### Work instruction:
An exact copy of all the lines below is required, with every image left out.

Segment Start: Recorded information

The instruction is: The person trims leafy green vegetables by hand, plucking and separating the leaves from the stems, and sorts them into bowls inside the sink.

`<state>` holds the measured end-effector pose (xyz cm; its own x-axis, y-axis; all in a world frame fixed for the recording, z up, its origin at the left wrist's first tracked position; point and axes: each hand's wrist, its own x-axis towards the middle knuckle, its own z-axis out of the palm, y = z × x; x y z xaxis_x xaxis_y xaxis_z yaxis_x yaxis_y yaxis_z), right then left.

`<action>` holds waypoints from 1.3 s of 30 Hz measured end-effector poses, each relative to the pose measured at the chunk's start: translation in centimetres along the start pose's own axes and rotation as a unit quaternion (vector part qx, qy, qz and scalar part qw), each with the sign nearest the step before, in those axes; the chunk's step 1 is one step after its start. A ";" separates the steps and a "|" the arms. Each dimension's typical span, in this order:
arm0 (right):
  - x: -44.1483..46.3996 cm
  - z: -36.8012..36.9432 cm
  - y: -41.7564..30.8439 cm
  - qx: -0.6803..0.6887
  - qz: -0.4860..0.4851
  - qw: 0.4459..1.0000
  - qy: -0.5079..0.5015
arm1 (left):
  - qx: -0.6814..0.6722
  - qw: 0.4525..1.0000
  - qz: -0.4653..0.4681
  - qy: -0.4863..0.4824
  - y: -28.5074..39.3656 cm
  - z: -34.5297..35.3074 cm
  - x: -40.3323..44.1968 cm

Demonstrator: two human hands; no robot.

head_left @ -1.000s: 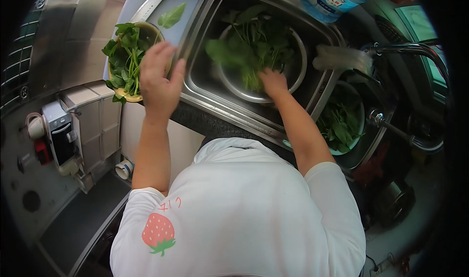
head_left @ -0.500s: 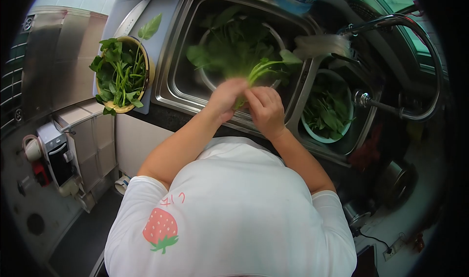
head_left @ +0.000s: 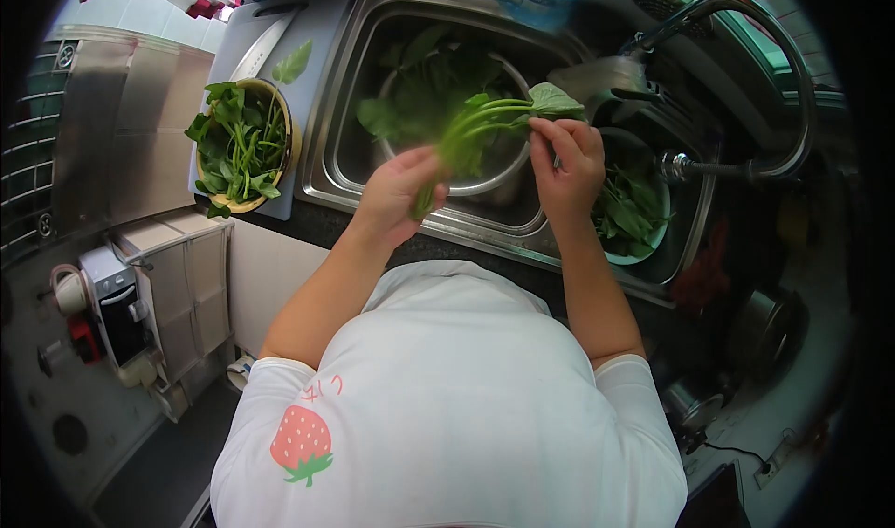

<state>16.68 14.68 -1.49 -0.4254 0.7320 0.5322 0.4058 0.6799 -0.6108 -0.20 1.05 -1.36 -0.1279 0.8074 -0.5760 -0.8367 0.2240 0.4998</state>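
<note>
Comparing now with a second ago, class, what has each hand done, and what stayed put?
The left hand has moved right, from the yellow bowl to over the sink, gripping the stem bunch. The right hand has let go of the lower stems and shifted right, fingertips at a leafy end. The bowl, knife and loose leaf stayed at the cutting board.

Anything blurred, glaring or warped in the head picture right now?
Head view: blur smears the green stems in the left hand; the leaf at the right hand looks crisper; the steel sink rim catches pale reflections; wide-angle distortion bends the surroundings, corners black.
</note>
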 end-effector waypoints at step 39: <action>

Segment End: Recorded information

### Answer to the exercise:
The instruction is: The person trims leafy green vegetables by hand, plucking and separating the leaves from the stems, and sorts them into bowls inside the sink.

`<state>` holds the measured end-effector pose (xyz cm; its own x-axis, y-axis; all in a world frame fixed for the recording, z up, its origin at the left wrist's first tracked position; point and axes: each hand's wrist, its own x-axis towards the middle knuckle, its own z-axis out of the palm, y = z × x; x y z xaxis_x xaxis_y xaxis_z yaxis_x yaxis_y yaxis_z), right then left.

`<action>` holds waypoints from 1.3 s of 30 Hz measured end-effector poses, each relative to the pose measured at the chunk's start: translation in centimetres along the start pose's own axes and rotation as a unit quaternion (vector part qx, qy, qz and scalar part qw), each with the sign nearest the step before, in those axes; the chunk's step 1 is one step after its start. A ";" separates the steps and a "|" the arms. Each dimension's typical span, in this order:
arm0 (right):
  - x: -44.1483..46.3996 cm
  - z: -36.8012..36.9432 cm
  - y: -41.7564..30.8439 cm
  - qx: -0.6803..0.6887
  - qz: -0.4860..0.4851
  - qw: 0.4459..1.0000
  - qy: -0.5079..0.5015
arm1 (left):
  - qx: -0.6814..0.6722
  - qw: 0.4525..1.0000
  - qz: -0.4653..0.4681
  - qy: -0.4863..0.4824
  - y: -28.5074..39.3656 cm
  - z: -34.5297..35.3074 cm
  - x: -40.3323..44.1968 cm

Demonstrator: two human hands; no robot.

head_left @ -1.000s: 
head_left @ -0.500s: 
head_left @ +0.000s: 

<state>16.68 14.68 -1.49 -0.4254 0.7320 0.5322 0.4058 0.6799 -0.6108 -0.20 1.05 -1.36 -0.1279 0.8074 -0.5760 -0.8367 0.2240 0.4998</state>
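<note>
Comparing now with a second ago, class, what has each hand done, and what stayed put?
The left hand has moved right, from the yellow bowl to over the sink, gripping the stem bunch. The right hand has let go of the lower stems and shifted right, fingertips at a leafy end. The bowl, knife and loose leaf stayed at the cutting board.

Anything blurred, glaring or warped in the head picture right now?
Head view: blur smears the green stems in the left hand; the leaf at the right hand looks crisper; the steel sink rim catches pale reflections; wide-angle distortion bends the surroundings, corners black.
</note>
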 end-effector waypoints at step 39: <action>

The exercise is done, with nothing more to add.